This study was undertaken to evaluate the feasibility and efficacy of individualized 3D printed model–assisted posterior internal fixation in treating craniovertebral junction (CVJ) abnormalities.

METHODS

Forty-four patients (19 males and 25 females; mean age 36.5 ± 9.2 years, range 11–62 years; symptom duration 1 month–15 years) with a CVJ abnormality who were admitted to the authors’ institution between April 2010 and April 2015 were retrospectively studied. The individualized 3D printed model of the CVJ was produced based on the individual CT data by use of 3D printing technology. The posterior internal fixation was simulated on the model to obtain data for individual patients, which were then used for intraoperative assistance. One-stage posterior decompression combined with internal fixation was performed. The results were evaluated using the Japanese Orthopaedic Association (JOA) scale, atlanto-dens interval (ADI), and cervicomedullary angle (CMA). The patients underwent follow-up and outcomes were evaluated using CT, MRI, and the JOA scale score. The comparison between preoperative and postoperative JOA scale scores was done using a paired t-test.

RESULTS

Thirty-eight individualized 3D printed models were successfully built.

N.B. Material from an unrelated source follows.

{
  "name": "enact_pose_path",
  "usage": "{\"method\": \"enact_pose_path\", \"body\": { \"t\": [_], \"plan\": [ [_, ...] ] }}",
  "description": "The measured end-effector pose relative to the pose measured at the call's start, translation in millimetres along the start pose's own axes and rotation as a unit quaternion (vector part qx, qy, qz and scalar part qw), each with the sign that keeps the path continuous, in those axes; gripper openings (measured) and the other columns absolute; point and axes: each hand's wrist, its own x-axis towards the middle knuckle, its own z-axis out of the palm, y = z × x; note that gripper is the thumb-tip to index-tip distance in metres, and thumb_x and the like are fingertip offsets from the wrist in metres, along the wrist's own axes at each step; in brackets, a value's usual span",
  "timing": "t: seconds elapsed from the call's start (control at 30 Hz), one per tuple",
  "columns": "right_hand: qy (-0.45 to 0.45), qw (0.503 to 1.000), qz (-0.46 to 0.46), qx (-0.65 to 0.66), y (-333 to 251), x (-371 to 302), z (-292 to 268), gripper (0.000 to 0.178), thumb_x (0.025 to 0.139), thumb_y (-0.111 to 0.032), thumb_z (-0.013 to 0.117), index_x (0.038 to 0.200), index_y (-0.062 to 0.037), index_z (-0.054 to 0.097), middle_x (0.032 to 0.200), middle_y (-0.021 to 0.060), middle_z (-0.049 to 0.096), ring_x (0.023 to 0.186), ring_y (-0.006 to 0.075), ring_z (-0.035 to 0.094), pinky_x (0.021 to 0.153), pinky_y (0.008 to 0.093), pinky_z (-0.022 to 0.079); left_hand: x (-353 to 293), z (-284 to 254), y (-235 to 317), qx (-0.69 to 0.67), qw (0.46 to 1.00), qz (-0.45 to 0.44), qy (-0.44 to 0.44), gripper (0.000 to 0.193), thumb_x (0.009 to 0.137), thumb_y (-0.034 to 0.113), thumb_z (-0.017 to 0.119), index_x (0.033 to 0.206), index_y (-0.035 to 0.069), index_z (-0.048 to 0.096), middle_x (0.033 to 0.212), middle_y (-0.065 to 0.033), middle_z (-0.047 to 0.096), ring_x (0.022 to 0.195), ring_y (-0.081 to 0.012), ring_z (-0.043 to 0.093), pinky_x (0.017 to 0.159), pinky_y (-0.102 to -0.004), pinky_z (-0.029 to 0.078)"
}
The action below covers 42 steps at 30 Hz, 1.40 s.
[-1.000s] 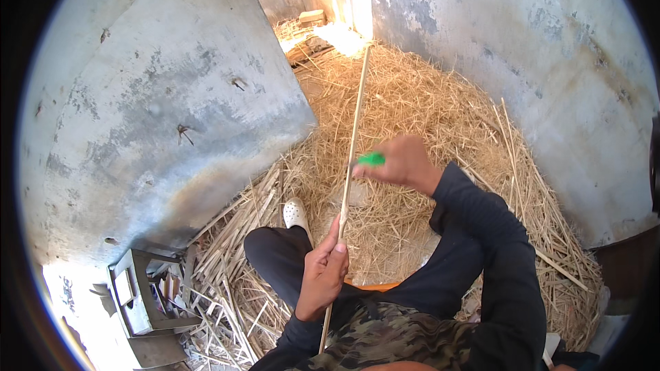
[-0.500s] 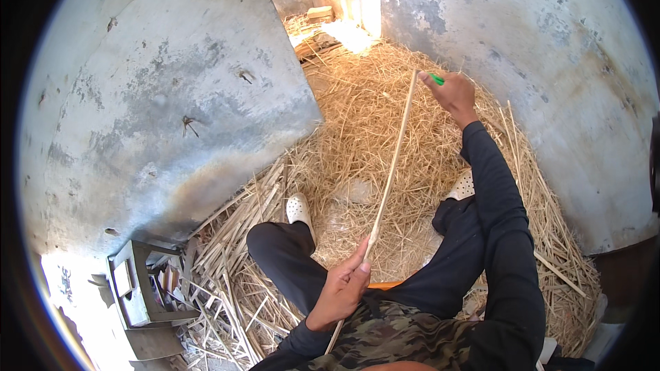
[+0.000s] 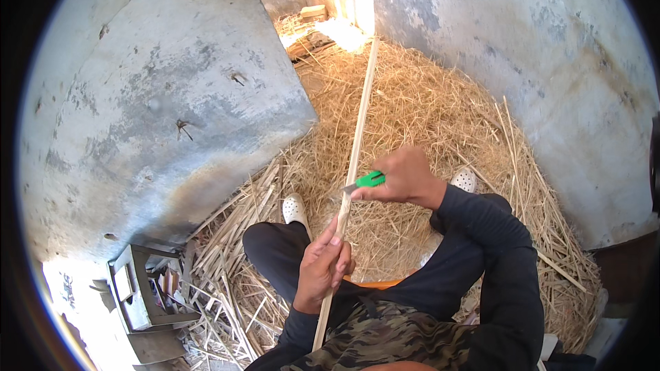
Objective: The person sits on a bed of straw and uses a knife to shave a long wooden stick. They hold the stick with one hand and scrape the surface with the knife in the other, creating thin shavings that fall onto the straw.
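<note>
A long pale strip, apparently split bamboo (image 3: 359, 124), slants from my lap up toward the far end of the room. My left hand (image 3: 323, 266) is closed round its lower part, in front of my waist. In my right hand (image 3: 407, 177) is a green-handled utility knife (image 3: 369, 180). Its blade lies at the strip, a short way above my left hand's fingers. The blade's exact contact with the strip is too small to make out.
Curly shavings (image 3: 412, 110) cover the floor ahead of me. Loose strips (image 3: 230, 254) lie in heaps at left and right. A small stand (image 3: 141, 285) holding odds and ends is at lower left. Worn grey walls (image 3: 172, 89) close in both sides. My white shoes (image 3: 294, 210) rest among the shavings.
My right hand has come down and left with the knife, from the strip's far end to near my left hand. The strip now stands more upright, its upper end farther left.
</note>
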Motion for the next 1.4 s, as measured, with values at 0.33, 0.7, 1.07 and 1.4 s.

The 38 patients underwent successful posterior internal fixation performed with the assistance of 3D printed models. In the 6 patients without an individualized printed model (i.e., the patients who underwent surgery before 3D printed modeling was available at the authors’ institution), the pedicle screw was inserted incorrectly into the transverse foramen in 2 patients and inserted incorrectly into the vertebral canal in 1 patient. All patients were observed for a mean of 26 months (range 3–52 months). The postoperative JOA scale scores for all patients significantly improved from the preoperative scores. Among the 41 patients treated with atlantoaxial distraction reduction, postoperative MRI and CT showed complete reduction in 31 patients and incomplete reduction in 10 patients (reduction rate > 50%). The postoperative ADI significantly decreased, and the CMA significantly increased.

CONCLUSIONS

Individualized 3D printed model–assisted posterior internal fixation seems feasible and effective in optimizing the treatment of CVJ abnormalities. In addition, it offers many advantages, including preoperative simulation, intraoperatve guidance, and intraoperative error minimization.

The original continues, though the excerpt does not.